Vince left Tjader’s group once again in 1959 to pursue his own music. It wasn’t until he recorded Jazz Impressions of Black Orpheus in 1962 - an album in response to the foreign film “Black Orpheus” - that he gained massive attention. The music written for the film had been riding the growing Bossa Nova wave in America, but when radio stations began playing Guaraldi’s “Cast Your Fate To The Wind,” it became a grassroots hit in the jazz world and beyond. His sound was nothing like what was being heard in jazz at the time, which showed in the public’s response, and in 1963 Vince won the Best Original Jazz Composition Grammy for “Cast Your Fate To The Wind.” In 1963 and ’64, Vince recorded a few successful follow-up albums and was on to his next history-making venture. For 18 months Vince worked with his trio, along with a choir of over 60 people, to create one of the very first “jazz masses” in history. The composition was debuted in 1965 on another critically successful album.

The year before, Charlie Schulz hired Vince to compose a score for what would be a television documentary called A Boy Named Charlie Brown after producer Lee Mendelson heard Vince’s “Cast Your Fate To The Wind.” After the TV show was put into motion, Lee asked Vince to compose the score for the Peanuts Christmas Special that was to be aired, and he took the job without hesitation. The first thing he wrote for the special was “Linus And Lucy,” followed by a tune called “Christmas Time Is Here” that went on to become a Christmas standard. The special, sponsored by Coca-Cola, shot Vince Guaraldi into even greater notoriety, now having a repertoire of tunes which the public loved. Although the next 10 years working on the Peanuts television show and specials were the busiest of Vince’s career, he did manage to put out six albums during this time and make the move from Fantasy Records to Warner Brothers Music.

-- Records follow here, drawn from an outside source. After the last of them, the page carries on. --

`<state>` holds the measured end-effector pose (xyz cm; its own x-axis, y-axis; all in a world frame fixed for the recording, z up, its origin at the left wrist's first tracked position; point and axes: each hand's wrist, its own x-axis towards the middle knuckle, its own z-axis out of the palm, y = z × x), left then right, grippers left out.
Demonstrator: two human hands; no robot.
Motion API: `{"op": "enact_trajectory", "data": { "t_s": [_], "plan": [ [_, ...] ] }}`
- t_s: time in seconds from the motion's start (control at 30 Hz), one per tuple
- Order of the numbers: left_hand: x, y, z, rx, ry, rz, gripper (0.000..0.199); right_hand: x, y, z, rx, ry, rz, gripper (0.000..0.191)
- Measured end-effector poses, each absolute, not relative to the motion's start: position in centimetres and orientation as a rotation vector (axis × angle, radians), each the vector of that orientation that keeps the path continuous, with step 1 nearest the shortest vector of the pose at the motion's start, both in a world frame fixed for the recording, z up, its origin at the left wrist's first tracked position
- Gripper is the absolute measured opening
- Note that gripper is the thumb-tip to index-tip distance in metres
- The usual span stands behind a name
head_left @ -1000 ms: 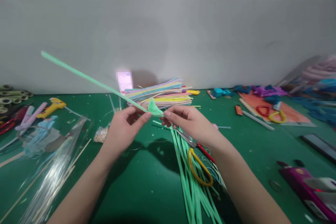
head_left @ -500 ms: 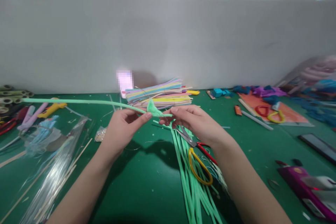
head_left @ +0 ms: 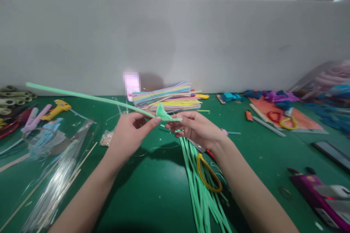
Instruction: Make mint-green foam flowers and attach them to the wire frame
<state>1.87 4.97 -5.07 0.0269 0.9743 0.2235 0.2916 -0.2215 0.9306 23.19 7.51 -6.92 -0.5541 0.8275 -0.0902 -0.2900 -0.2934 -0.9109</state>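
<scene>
A long green pipe cleaner [head_left: 90, 97] runs from the upper left into my left hand [head_left: 131, 129], whose thumb and fingers pinch it. Between my hands it is bent into a small pointed triangle [head_left: 162, 112]. My right hand [head_left: 198, 127] is closed on the short end just right of this triangle. A thin wire or thread trails below my fingers. Under my right hand and wrist lie scissors with one yellow and one red handle loop [head_left: 209, 176], partly hidden, on a bundle of green pipe cleaners [head_left: 201, 204].
Pastel pipe cleaners [head_left: 164, 98] lie by the grey partition [head_left: 175, 43], near a blurred phone-like screen [head_left: 131, 85]. On the left are a yellow glue gun [head_left: 58, 109], a bead bag [head_left: 107, 138] and clear sleeves [head_left: 58, 178]. A magenta device [head_left: 314, 193] and dark phone [head_left: 332, 154] lie right.
The free left end of the pipe cleaner has swung upward, so it now slants. My right hand has shifted slightly and covers more of the scissors. Both hands keep their hold.
</scene>
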Motion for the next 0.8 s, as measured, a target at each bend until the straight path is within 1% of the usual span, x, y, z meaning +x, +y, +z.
{"op": "enact_trajectory", "data": {
  "t_s": [0.23, 0.43, 0.7, 0.8],
  "plan": [
    [1.9, 4.8, -5.2, 1.609, 1.356, 1.238, 0.029, 22.8, 7.9, -8.0, -0.668, -1.064, 2.005, 0.024],
    [1.9, 5.1, -5.2, 1.61, 1.382, 1.281, 0.029, 22.2, 7.8, -8.3, -0.617, -1.025, 2.02, 0.019],
    [1.8, 5.0, -5.4, 1.66, 1.411, 1.281, 0.027, 22.0, 7.6, -7.9, -0.718, -1.073, 1.99, 0.028],
    [1.8, 4.9, -5.3, 1.667, 1.418, 1.277, 0.027, 21.9, 7.5, -7.6, -0.784, -1.122, 1.909, 0.026]
  ]
}}
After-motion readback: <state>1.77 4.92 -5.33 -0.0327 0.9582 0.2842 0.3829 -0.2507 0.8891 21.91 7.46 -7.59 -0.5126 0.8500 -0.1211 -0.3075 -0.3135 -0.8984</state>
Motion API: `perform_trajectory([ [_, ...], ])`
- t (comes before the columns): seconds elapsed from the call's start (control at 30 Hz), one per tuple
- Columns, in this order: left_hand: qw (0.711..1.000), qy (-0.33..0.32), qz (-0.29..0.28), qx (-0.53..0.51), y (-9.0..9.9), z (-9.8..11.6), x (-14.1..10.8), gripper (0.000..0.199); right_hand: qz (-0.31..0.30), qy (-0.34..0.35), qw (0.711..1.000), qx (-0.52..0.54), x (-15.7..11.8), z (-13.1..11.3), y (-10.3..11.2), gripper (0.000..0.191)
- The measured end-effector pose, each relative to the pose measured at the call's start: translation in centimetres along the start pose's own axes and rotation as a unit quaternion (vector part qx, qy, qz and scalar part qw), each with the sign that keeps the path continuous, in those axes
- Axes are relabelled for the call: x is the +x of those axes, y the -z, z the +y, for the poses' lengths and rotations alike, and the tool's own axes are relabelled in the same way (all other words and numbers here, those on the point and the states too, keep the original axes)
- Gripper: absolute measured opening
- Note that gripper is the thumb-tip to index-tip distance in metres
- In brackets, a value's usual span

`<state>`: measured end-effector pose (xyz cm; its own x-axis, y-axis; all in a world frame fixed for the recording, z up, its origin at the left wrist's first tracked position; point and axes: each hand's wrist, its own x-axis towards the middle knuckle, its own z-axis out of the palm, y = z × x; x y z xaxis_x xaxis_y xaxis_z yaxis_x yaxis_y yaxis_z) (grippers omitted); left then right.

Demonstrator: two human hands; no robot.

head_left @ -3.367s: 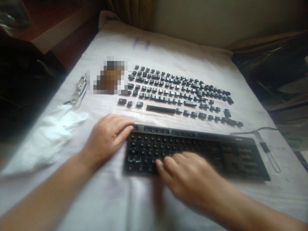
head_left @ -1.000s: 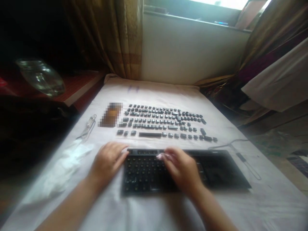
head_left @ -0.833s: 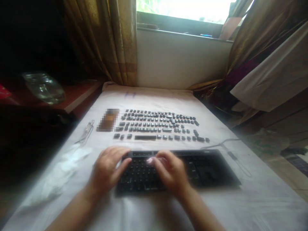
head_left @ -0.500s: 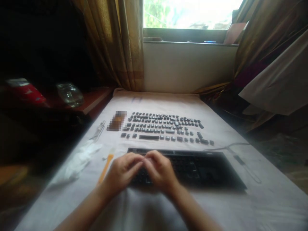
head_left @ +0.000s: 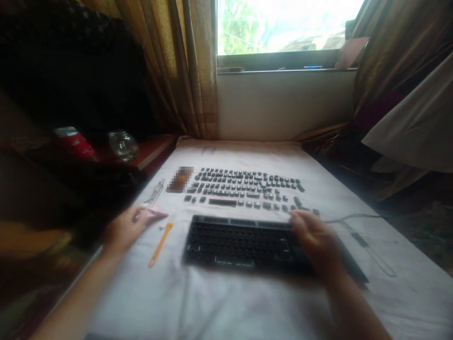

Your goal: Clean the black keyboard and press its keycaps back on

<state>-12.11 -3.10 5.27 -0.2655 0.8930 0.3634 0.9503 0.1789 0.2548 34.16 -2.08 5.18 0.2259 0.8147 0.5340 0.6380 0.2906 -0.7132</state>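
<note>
My left hand [head_left: 123,229] is at the table's left side, its fingers closed on a crumpled pale cloth [head_left: 155,214], whose pinkish corner pokes out past the fingertips. Over the right part of a black keyboard [head_left: 235,241] hovers my right hand [head_left: 318,243], blurred, with thumb and fingertips pinched together. What they hold, if anything, I cannot make out. The keyboard lies flat with its keycaps off. Beyond it, loose black keycaps [head_left: 222,202] are laid out in rows. An orange flat tool [head_left: 162,245] lies between my left hand and the keyboard.
A pixelated brown object [head_left: 180,180] and a clear, slim item [head_left: 157,189] lie at the back left. The keyboard cable [head_left: 361,216] runs off to the right. On a side shelf stand a glass jar [head_left: 123,145] and a red container [head_left: 75,142].
My hands were together over the keyboard and have parted. The left has moved left onto the crumpled cloth; the right has moved right, near the keycaps. The view has shifted slightly.
</note>
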Motion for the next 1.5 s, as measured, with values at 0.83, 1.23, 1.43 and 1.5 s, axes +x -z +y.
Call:
perform_trajectory([
  [0.83, 0.982, -0.163, -0.067, 0.072, -4.4, 0.6, -0.6, 0.039, 0.226, -0.221, 0.94, -0.13, 0.5, 10.4, 7.0, 0.023],
  [1.23, 0.99, -0.129, -0.03, 0.051, -2.1, -1.5, 0.0, 0.036, 0.221, -0.212, 0.916, -0.261, -0.1, 13.0, 7.2, 0.043],
  [1.43, 0.989, -0.116, -0.033, 0.089, -0.2, 0.1, 0.7, 0.035, 0.143, -0.294, 0.888, -0.322, -0.5, 13.3, 6.9, 0.044],
  [1.5, 0.988, -0.118, -0.032, 0.095, 0.3, 0.9, 0.8, 0.035, 0.115, -0.322, 0.879, -0.333, -0.4, 13.4, 7.0, 0.04],
])
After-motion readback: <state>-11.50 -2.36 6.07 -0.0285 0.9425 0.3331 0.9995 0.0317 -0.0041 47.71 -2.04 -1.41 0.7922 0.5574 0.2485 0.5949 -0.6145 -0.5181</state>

In February of 1976, in between sets at a performance at Menlo Park’s Butterfield’s nightclub, Vince Guaraldi died from a sudden heart attack. Soon after, “It’s Arbor Day, Charlie Brown” aired on television. It was the last written work of Guaraldi’s to ever be heard heard on the program, and he had just finished recording it the night of his heart attack. Vince was just 47 years old.

Influence

Vince inspired generations of television viewers to listen to jazz. Charlie Brown was the very first children’s cartoon to incorporate “adult” music, and it was his music that helped Charlie Brown become such an iconic television show. Aspects of Vince’s phrasing, knowledge of harmony, and improvisational mastery have influenced other jazz musicians like Wynton Marsalis and Dave Brubeck, generally the Cool Jazz scene, and many more.

Style & Technique

The musicians who came out of San Francisco during the ’50s and ’60s have largely been heavily influenced by the cool jazz sound, which was made up of conservative harmony and tempos and smooth tones from horns and other instruments. Nothing can describe Vince’s sound better than the word “listenable”; his touch was light on the piano, which allowed for a mellow comping and soloistic sound; his sense of harmony was conservative and appropriate (not reaching for out tensions or lines when playing with his usual trio; and there were definite classical influences apparent in the way he played. All of these aspects made Vince and his music so accessible and beautiful.